Tapi satu yang tetap, Aira tetap terlihat kesepian. Saat istirahat, atau anak-anak lain berbicara dengan teman atau bergabung dengan gerombolannya, Aira terlihat sendiri. Tanpa ada yang mengajaknya bicara. Walau Cakra tahu bahwa Aira suka-suka saja dengan keadaan seperti itu, tapi ia tidak ingin membiarkan Aira terus-terusan menghindar untuk bergaul dengan orang-orang—yang menurut gadis itu ‘tak cocok untuknya’--

“E, lo!”

“Saya, kak?” Cakra mengangguk untuk menjawab anak laki-laki gendut berkacamata yang ia tahu adalah anak kelas X. Anak itu mendekat ke arahnya.

“Kasi ini ke Aira. Lo tau, kan?” Cakra menyodorkan sebotol minuman jeruk yang ia yakin akan disukai Aira. Si anak kelas sepuluh hanya mengangguk patuh, lalu melaksanakan yang diminta Cakra.

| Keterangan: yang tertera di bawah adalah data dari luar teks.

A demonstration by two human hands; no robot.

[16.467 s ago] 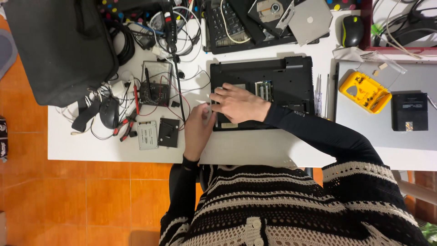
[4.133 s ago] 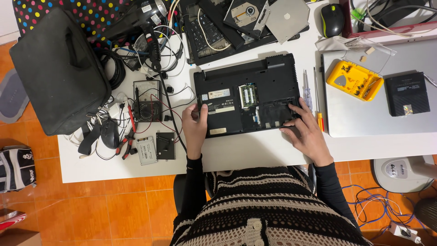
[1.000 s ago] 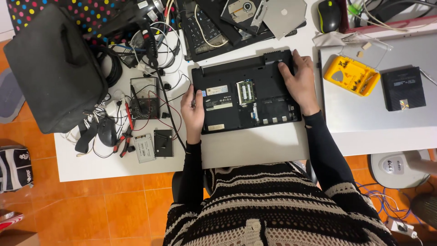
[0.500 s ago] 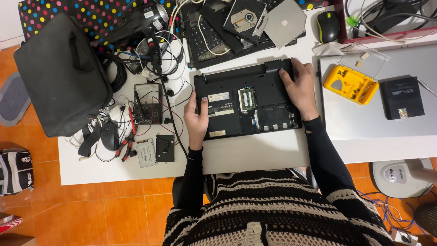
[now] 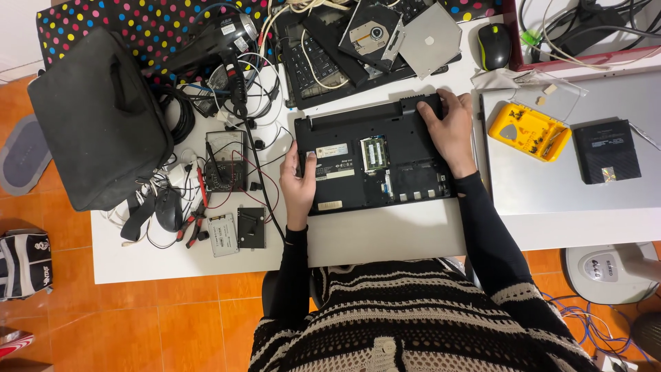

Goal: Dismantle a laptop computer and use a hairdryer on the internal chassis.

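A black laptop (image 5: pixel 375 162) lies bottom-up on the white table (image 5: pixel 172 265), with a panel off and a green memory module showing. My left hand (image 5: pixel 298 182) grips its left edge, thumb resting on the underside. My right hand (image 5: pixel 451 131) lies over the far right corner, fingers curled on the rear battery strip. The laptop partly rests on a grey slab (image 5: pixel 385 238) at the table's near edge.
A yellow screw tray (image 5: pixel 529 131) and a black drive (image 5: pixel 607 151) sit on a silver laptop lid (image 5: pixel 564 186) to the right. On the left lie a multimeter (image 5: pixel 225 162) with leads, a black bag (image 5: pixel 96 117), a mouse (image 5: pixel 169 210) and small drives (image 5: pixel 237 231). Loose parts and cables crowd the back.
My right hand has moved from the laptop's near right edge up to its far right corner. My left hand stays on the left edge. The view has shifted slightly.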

Cakra dapat melihat anak itu mendekati Aira. Gadis itu menerima minuman yang dititipkan Cakra. Cakra tersenyum saat Aira mengangkat pandangan dan mata mereka bertemu. Tidak ada senyum balasan. Tapi melihat Aira menerima minumannya saja, Cakra sudah senang. Artinya ada kemajuan.

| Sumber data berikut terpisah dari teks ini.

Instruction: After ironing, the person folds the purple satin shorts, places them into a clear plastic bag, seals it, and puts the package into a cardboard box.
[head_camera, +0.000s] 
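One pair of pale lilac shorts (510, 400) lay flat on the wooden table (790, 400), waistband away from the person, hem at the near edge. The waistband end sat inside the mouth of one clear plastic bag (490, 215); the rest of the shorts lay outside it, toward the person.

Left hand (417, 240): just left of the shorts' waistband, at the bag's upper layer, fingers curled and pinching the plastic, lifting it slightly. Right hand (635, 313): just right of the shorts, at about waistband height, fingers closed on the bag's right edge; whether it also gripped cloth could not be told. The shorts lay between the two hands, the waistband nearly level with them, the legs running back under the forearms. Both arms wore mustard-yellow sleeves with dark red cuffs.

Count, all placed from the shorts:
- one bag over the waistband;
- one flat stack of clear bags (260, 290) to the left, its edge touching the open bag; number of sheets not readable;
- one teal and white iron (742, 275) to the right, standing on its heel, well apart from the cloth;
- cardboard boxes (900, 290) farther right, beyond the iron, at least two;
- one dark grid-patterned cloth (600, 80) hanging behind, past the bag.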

Namun, belum juga senyum di wajah Cakra luntur sempurna, Aira membuatnya cemberut lagi saat gadis itu menempelkan botol minuman dingin itu di pipi Angga. Dan memberinya pada cowok satu itu.

“Nih, gue kasi minuman buat lo sekarang.” Ucap Aira yang langsung berlalu begitu Angga mengambil alih minuman dingin yang menempel di pipinya tadi.

Adit menyaksikan itu, jujur ia masih belum bisa menghapus pemikiran bahwa Aira menyukai Angga. Begitupun dengan pemikiran anak-anak lain yang ada di sana.


----Lonely Angel----


Hampir pukul enam sore, pasukan yang berlatih Paskibra dibubarkan. Begitu pula dengan para senior pelatihnya. Aira menunggu Adit yang masih membereskan barang-barangnya sambil berbicara dengan Angga. Langit menggelap. Bukan hanya karena malam akan segera tiba, namun juga karena hujan akan segera turun.

“Pulang bareng gue deh, Ra. Lo gak bakal kehujanan.” Tanpa harus menolehpun, Aira sudah tahu itu suara siapa. Cakra Nugraha. Pemuda itu sejak tadi belum pulang, padahal ia bukan anggota ekskul manapun. Dan Aira tahu bahwa alasan cowok itu tetap ada di sini adalah untuk dirinya.

Cakra masih belum menyerah, bahkan mengikuti langkah Aira yang sudah berjalan beriringan dengan Adit. Sekarang mereka bertiga berjalan bersama. Bagi yang hanya melihat, mereka akan mengira ketiganya adalah 3 teman yang sama-sama menuju parkiran untuk pulang. Nyatanya, di antara mereka hanya terdengar suara Cakra yang terus membujuk Aira, sementara dua orang di sampingnya diam, berpura-pura tak mendengar atau bahkan menganggap Cakra tak ada.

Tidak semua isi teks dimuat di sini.